Seeing her, Savina began to step forward, but Mena grabbed her arm, stopping her. "She may not be...entirely trusting just now. And you are entirely too trusting." Tavi groaned inwardly. Gods, there has to be such a thing as a superabundance of caution, he thought.

Mena walked forward instead of Savina.

"Do you need assistance?" she asked, in Dwarven, as she strode into the massacre site.

The dwarven woman turned, one hand flying to the ax at her hip. She was young. Her face was streaked with dirt and smoke. And she was very pregnant. "Who are you?" she demanded.

"We're travelers," said Mena. "Do you need assistance?"

The woman's jaw clenched, and then she said one word: "Please."

Savina was already running.

That's the spirit!

Tavi hurried up with the others as Savina dropped to her knees beside the young woman and laid gentle hands upon the dwarf's leg. "It's broken," she told them, and then turned to the woman and asked in Dwarven, "What's your name?"

"Corani. Corani Rockminder."

Savina closed her eyes and concentrated. Corani sighed with relief as Savina's prayers took effect. "What happened here?" asked Savina.

Tavi listened carefully to Corani's answer, noticing with amusement that Savina was editing out the dwarf's embittered obsenities as she translated the story for those who didn't speak Dwarven: "She and her husband and her sister-wives travel here every eight years to mine stone. He's a master stoneworker. He knows this area really well, and they've never had any trouble. But this time, they were attacked by – by – in our Lady's name, that's an especially rude word – by a party of derro. Corani survived by playing dead after her leg was broken. The derro killed all these people – and then they took her husband, her sister-wives, all the children, and a few others away with them as prisoners."

Tavi –

Trust me, Pheebs, I know; I want to take down whoever did this as fast as I possibly can.

Mena was telling Corani about the derro who had shot Arden.

"A scout," said Corani. "Did he get away?"

"No," said Mena.

"Is he still alive?" Corani demanded.

"For like nine and a half more minutes," said Kormick, and pointed to the edge of the clearing, where the bound derro was awaiting his fate.

"Will it help you to kill it?" asked Mena.

Corani got a better grip on her ax and stood up. A grim silence fell.

Twiggy spoke up. "Why do we have to kill it?" she asked softly.

Mena turned to the derro. "If we spare your life," she asked it, "will you do the same for us?"

The derro grinned. "All kill," it hissed.

"That's why," said Mena, gently but firmly, to Twiggy. Twiggy nodded her understanding.

"Plus, it hurt Arden," added Tavi. He hadn't felt any need to question the execution of their prisoner, but now that they were on the brink of it, he wanted to make sure everyone knew how justified it was. Technically speaking, after all, he was in charge; it was his decision.

The slavewoman looked startled that a nobleman had acknowledged her.
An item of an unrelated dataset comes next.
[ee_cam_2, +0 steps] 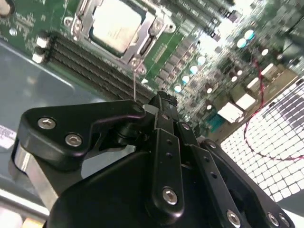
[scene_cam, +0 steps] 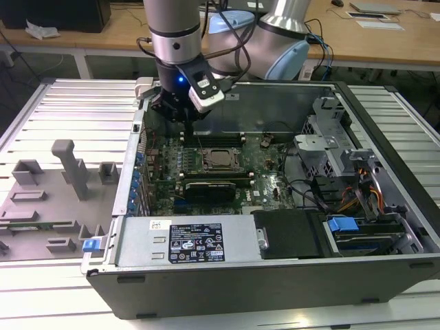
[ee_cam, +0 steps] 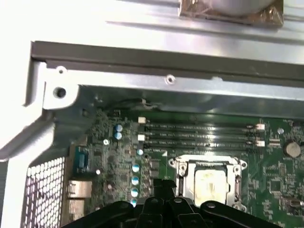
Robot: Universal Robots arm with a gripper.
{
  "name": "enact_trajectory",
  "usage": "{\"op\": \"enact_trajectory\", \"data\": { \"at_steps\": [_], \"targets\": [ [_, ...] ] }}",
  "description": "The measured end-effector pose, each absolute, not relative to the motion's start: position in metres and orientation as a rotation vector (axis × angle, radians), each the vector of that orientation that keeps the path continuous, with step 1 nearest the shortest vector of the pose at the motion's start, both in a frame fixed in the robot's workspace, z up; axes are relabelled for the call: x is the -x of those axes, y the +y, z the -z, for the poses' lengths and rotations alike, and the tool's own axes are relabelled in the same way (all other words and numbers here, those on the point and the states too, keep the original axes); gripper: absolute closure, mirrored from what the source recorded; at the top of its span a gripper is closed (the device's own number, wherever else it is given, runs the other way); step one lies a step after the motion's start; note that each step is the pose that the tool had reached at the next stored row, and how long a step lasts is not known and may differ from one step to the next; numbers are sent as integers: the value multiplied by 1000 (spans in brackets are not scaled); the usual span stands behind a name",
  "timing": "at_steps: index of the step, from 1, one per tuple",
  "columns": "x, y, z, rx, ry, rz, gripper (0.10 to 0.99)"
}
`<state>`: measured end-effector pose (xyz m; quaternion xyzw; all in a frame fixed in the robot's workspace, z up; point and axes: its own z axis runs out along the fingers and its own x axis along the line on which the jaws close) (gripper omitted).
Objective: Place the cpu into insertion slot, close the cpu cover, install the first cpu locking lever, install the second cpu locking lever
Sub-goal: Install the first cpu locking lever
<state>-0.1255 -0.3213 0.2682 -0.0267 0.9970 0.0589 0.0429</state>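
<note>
Exterior view: the gripper [scene_cam: 189,128] hangs low over the motherboard [scene_cam: 268,172] in the upper middle of the frame. Its fingers are closed together with nothing seen between them. The cpu [scene_cam: 220,158] sits in the slot [scene_cam: 203,165], just to the gripper's lower right. Second wrist view: the cover [ee_cam_2: 148,42] lies flat around the cpu. A thin lever [ee_cam_2: 135,78] stands up from the cover's near corner. Its long axis runs straight toward the fingertips [ee_cam_2: 164,100] and it ends just beside them; whether they touch I cannot tell. First wrist view: the cpu lies just ahead of the gripper, with the memory slots [ee_cam: 204,135] beyond it.
</note>
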Motion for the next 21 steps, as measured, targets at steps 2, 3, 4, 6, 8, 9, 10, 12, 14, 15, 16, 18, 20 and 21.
{"op": "enact_trajectory", "data": {
  "at_steps": [2,3,4,6,8,9,10,12,14,15,16,18,20,21],
  "targets": [
    [127,-321,-268,78,3041,-257,980],
    [128,-321,-268,76,3037,-291,980],
    [128,-321,-268,76,3036,-301,980],
    [127,-321,-268,76,3036,-301,980],
    [127,-321,-267,76,3034,-308,980],
    [128,-321,-266,76,3034,-312,980],
    [128,-321,-265,75,3034,-315,980],
    [128,-321,-263,75,3033,-326,980],
    [128,-321,-261,75,3032,-334,980],
    [127,-321,-261,75,3031,-336,980],
    [126,-321,-260,74,3031,-338,980],
    [122,-321,-260,75,3031,-339,980],
    [118,-322,-260,74,3031,-339,980],
    [113,-322,-259,74,3031,-339,980]
  ]
}}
But then she startled Tavi in return. "Signor Octavian," she said, "may it please you, don't kill him in my name."

Gods, she's sooo boring.

"We kill it in the name Rockminder," said Corani, after Savina translated Arden's words.

"Okay," said Kormick. "How do you want to handle this? Should we – "

Corani strode past the Justicar. She strode past Tavi. And she split the derro's skull open with her ax.
 

coyote6

Adventurer
"We kill it in the name Rockminder," said Corani, after Savina translated Arden's words.

"Okay," said Kormick. "How do you want to handle this? Should we – "

Corani strode past the Justicar. She strode past Tavi. And she split the derro's skull open with her ax.